Do you avoid nuts because you believe they are fattening and lack in important nutrition? Not true! We love nuts and have found them to be a most delicious and healthful snack that will benefit most people who enjoy good healthy eating. Let’s take a look at what some who have studied nuts have to say….
Macadamia Nuts Are Heart-Healthy
Incorporating macadamia nuts into a heart healthy diet can reduce cardiovascular disease risks according to Penn State researchers.
“We looked at macadamia nuts because they are not currently included in the health claim for tree nuts, while other tree nuts are recommended as part of a healthy diet,” says Dr. Amy E. Griel, recent Ph.D. recipient in nutritional sciences. “Macadamia nuts have higher levels of monounsaturated fats, like those found in olive oil compared with other tree nuts.”

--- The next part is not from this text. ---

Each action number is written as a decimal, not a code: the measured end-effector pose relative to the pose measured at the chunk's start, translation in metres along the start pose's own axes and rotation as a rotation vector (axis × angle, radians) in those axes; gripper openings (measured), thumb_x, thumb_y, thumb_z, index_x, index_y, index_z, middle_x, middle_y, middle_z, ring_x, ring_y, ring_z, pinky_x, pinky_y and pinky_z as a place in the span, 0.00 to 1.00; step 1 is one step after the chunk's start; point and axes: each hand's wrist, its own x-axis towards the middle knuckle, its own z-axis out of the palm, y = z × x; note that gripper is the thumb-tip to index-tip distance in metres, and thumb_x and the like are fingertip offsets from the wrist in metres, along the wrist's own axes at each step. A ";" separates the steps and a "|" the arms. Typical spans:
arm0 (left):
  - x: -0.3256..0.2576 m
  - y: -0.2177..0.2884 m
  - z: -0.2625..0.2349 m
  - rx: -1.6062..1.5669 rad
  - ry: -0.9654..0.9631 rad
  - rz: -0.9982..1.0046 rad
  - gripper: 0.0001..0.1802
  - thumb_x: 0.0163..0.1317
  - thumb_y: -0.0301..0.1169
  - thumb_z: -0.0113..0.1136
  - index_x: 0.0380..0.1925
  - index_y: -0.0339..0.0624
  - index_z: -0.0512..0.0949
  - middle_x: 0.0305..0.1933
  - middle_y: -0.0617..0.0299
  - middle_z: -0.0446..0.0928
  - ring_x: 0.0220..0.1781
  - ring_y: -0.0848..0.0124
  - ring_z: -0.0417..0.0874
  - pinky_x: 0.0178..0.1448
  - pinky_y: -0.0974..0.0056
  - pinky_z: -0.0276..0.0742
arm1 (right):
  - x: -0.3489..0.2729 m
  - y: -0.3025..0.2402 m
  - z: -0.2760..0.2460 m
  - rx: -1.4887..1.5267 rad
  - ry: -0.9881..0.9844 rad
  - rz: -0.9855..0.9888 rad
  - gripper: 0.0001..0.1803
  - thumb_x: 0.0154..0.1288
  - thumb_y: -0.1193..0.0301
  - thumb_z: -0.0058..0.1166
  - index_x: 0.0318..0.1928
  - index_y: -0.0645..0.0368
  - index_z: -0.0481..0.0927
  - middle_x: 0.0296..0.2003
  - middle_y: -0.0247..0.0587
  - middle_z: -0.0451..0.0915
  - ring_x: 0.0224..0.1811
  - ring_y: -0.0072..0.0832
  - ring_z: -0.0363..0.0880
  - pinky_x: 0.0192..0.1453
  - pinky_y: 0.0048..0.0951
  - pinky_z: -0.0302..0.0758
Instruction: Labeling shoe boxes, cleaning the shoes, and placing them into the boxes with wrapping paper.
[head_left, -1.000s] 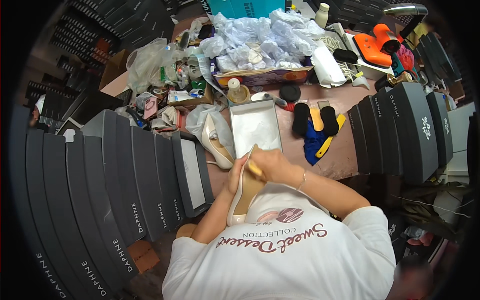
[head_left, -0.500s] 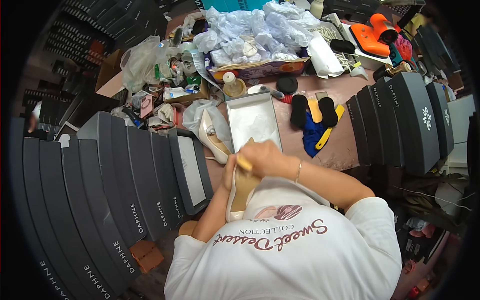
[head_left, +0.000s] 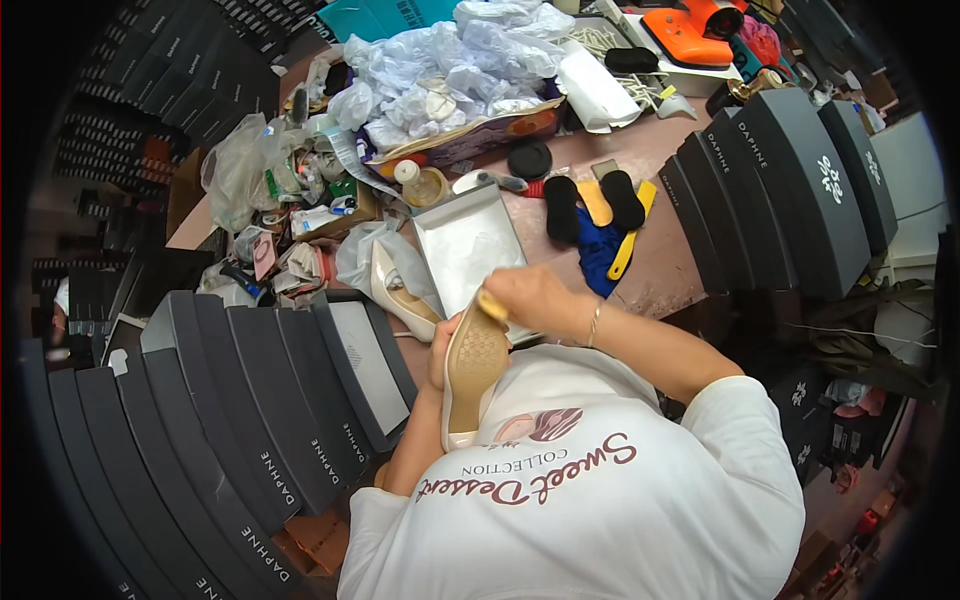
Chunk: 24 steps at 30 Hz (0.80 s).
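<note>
My left hand (head_left: 438,348) grips a pale, glossy high-heeled shoe (head_left: 474,370) from its left side. The tan, patterned sole faces up, close to my shirt. Pressed to the upper end of that sole is a small yellow block (head_left: 492,306), perhaps a sponge or an eraser, pinched in my right hand (head_left: 538,298). A matching pale shoe (head_left: 393,292) lies just beyond my left hand, partly on a clear plastic bag (head_left: 360,255). Behind both hands stands an open shoebox (head_left: 468,238) with a white inside.
Grey shoeboxes (head_left: 240,400) stand in a row on the left, and more boxes (head_left: 790,200) on the right. Dark brush pads (head_left: 562,212), a blue cloth (head_left: 598,262) and a yellow shoehorn-like strip (head_left: 630,240) lie right of centre. White crumpled bags (head_left: 450,70) fill a carton at the back.
The view has turned slightly, shifting the table leftward. My right hand has moved with the yellow block to the sole's upper edge, and more of the sole now shows.
</note>
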 end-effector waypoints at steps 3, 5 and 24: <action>0.003 0.005 -0.016 -0.045 -0.135 -0.019 0.38 0.66 0.55 0.35 0.67 0.39 0.55 0.53 0.40 0.71 0.47 0.52 0.80 0.43 0.49 0.83 | 0.003 0.002 -0.023 0.065 0.063 0.142 0.10 0.52 0.70 0.60 0.31 0.56 0.71 0.25 0.43 0.75 0.29 0.43 0.78 0.30 0.38 0.73; 0.002 0.011 -0.005 -0.035 -0.251 -0.050 0.38 0.65 0.57 0.37 0.69 0.46 0.52 0.54 0.39 0.71 0.43 0.53 0.81 0.42 0.51 0.83 | -0.001 0.014 -0.031 0.044 0.135 0.232 0.11 0.54 0.69 0.61 0.33 0.57 0.72 0.28 0.48 0.75 0.30 0.47 0.77 0.31 0.40 0.73; 0.042 0.021 -0.174 0.923 1.043 0.604 0.46 0.53 0.36 0.65 0.67 0.31 0.50 0.61 0.41 0.63 0.62 0.47 0.68 0.66 0.56 0.62 | -0.020 0.005 0.037 1.487 -0.077 1.109 0.28 0.65 0.70 0.44 0.65 0.63 0.60 0.44 0.40 0.76 0.39 0.22 0.77 0.44 0.22 0.75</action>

The researchers used a controlled feeding study to compare a heart-healthy diet with 1.5 ounces – a small handful – of macadamia nuts to a standard American diet. The participants had slightly elevated cholesterol levels, normal blood pressure and were not taking lipid lowering drugs. Researchers randomly assigned participants to either the macadamia nut diet or the standard American diet and provided all meals for the participants for five weeks. The participants then switched diets and continued eating only food provided by the researchers for another five weeks.
The Healthy Heart diet with macadamia nuts did reduce total cholesterol, low-density lipoprotein cholesterol and triglyceride levels compared with the standard American diet.
“We observed a reduction in LDL similar to that seen with other tree nuts like walnuts and almonds,” says Griel.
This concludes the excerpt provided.